In a statement on its website, the army confirmed that four Turkish soldiers had been wounded in the clashes.
"On the other side, five terrorists were killed and one wounded was captured," it said.
The army said that three of the Turkish soldiers were not severely wounded and their lives were not in danger but the fourth had undergone an operation in hospital.
President Recep Tayyip Erdogan accused the PKK of seeking "to dynamite the peace in our country and undermine the peace process", in a televised speech in the western city of Sakarya on the Black Sea.
Prime Minister Ahmet Davutoglu wrote on Twitter "that the army was giving the necessary response to the treacherous attack."
According to the pro-Kurdish DIHA news agency, one "civilian" was killed by the army, naming him as former local politician Cezmi Budak.
It said another civilian had been wounded and six others detained.

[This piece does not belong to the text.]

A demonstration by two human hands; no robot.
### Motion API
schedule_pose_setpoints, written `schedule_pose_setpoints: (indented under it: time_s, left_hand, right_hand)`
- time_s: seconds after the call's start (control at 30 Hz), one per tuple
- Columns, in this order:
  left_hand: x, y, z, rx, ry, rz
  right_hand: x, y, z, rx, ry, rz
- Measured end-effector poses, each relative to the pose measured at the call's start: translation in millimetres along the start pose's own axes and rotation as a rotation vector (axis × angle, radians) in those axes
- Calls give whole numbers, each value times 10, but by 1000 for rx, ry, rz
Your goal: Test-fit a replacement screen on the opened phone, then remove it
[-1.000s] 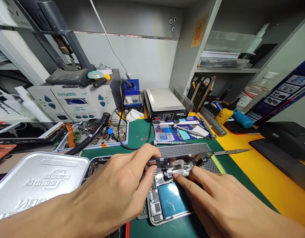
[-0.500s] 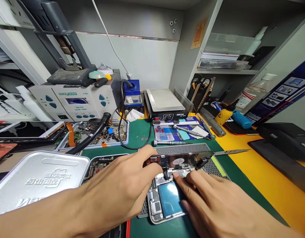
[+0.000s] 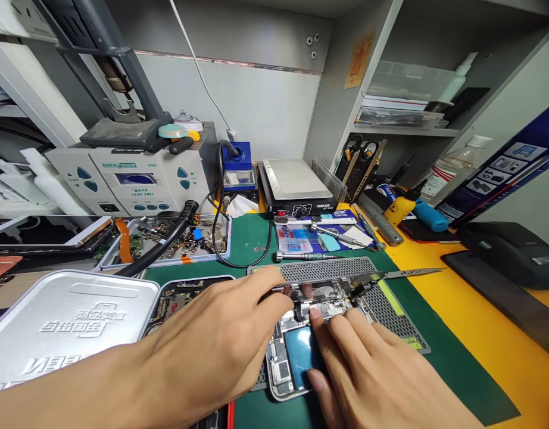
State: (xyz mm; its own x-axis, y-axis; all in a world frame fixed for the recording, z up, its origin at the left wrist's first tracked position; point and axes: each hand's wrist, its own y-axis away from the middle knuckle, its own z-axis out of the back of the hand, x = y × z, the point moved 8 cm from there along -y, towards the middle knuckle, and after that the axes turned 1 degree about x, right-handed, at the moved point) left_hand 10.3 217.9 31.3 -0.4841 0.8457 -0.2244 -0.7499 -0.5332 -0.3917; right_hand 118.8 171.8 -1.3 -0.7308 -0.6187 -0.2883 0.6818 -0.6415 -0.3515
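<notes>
An opened phone (image 3: pixel 281 370) lies on a perforated grey mat (image 3: pixel 397 319), its blue-covered battery (image 3: pixel 301 351) and metal parts exposed. The phone's screen panel (image 3: pixel 332 285) is raised at the far end, tilted over the body. My left hand (image 3: pixel 239 322) pinches the panel's left edge between thumb and fingers. My right hand (image 3: pixel 368 363) rests over the right side of the phone, its index fingertip pressing on small parts beside the panel's base. Its thumb lies over the battery, apart from the index finger.
Tweezers (image 3: pixel 412 273) lie right of the panel. Behind are screwdrivers (image 3: pixel 305 256), a heating plate (image 3: pixel 296 179) and a soldering station (image 3: pixel 140 179). Trays of circuit boards (image 3: pixel 143 238) and a metal lid (image 3: pixel 69 322) are on the left.
The raised panel now tilts differently, showing more reflection. My right thumb has moved left over the battery, and my right hand has shifted slightly left. My left hand keeps its hold.
</notes>
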Motion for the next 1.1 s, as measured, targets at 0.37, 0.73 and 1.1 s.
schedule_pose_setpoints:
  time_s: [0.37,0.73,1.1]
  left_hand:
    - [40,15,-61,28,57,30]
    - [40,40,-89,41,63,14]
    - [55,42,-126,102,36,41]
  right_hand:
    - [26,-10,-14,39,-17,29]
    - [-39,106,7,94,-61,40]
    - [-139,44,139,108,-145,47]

However there was no official confirmation of this information.
The unrest marks a alarming spike in violence as the government seeks to make peace with the PKK after a decades-long conflict that has cost tens of thousands of lives.
Selahattin Demirtas, the leader of the pro-Kurdish People's Democratic Party (HDP) that acts as an intermediary between the government and PKK, called the clashes "a sad and worrying development".
"A detailed investigation is needed to find out exactly what happened," he said in televised comments.
Reports on pro-Kurdish news sites disputed the army's version of events, saying that the military had launched an operation against a "tree planting event" led by local politicians.